■ WHAT TO DO
Print all the data, keeping every line exactly as it is.

■ PROVIDED MATERIAL

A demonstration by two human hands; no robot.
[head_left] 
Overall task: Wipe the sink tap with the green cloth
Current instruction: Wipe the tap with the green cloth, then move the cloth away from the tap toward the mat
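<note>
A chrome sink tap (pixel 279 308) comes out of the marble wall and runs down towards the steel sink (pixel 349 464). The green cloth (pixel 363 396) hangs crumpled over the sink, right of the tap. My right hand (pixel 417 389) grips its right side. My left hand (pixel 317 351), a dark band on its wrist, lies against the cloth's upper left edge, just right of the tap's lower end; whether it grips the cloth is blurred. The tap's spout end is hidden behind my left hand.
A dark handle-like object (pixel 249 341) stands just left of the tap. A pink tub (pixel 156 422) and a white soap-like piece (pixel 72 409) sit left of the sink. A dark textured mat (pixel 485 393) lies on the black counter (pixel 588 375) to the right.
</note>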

■ ANSWER
A demonstration by two human hands; no robot.
[head_left] 
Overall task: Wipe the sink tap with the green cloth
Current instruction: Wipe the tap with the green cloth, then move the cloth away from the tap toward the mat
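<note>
A chrome sink tap (pixel 279 308) comes out of the marble wall and runs down towards the steel sink (pixel 349 464). The green cloth (pixel 363 396) hangs crumpled over the sink, right of the tap. My right hand (pixel 417 389) grips its right side. My left hand (pixel 317 351), a dark band on its wrist, lies against the cloth's upper left edge, just right of the tap's lower end; whether it grips the cloth is blurred. The tap's spout end is hidden behind my left hand.
A dark handle-like object (pixel 249 341) stands just left of the tap. A pink tub (pixel 156 422) and a white soap-like piece (pixel 72 409) sit left of the sink. A dark textured mat (pixel 485 393) lies on the black counter (pixel 588 375) to the right.
</note>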

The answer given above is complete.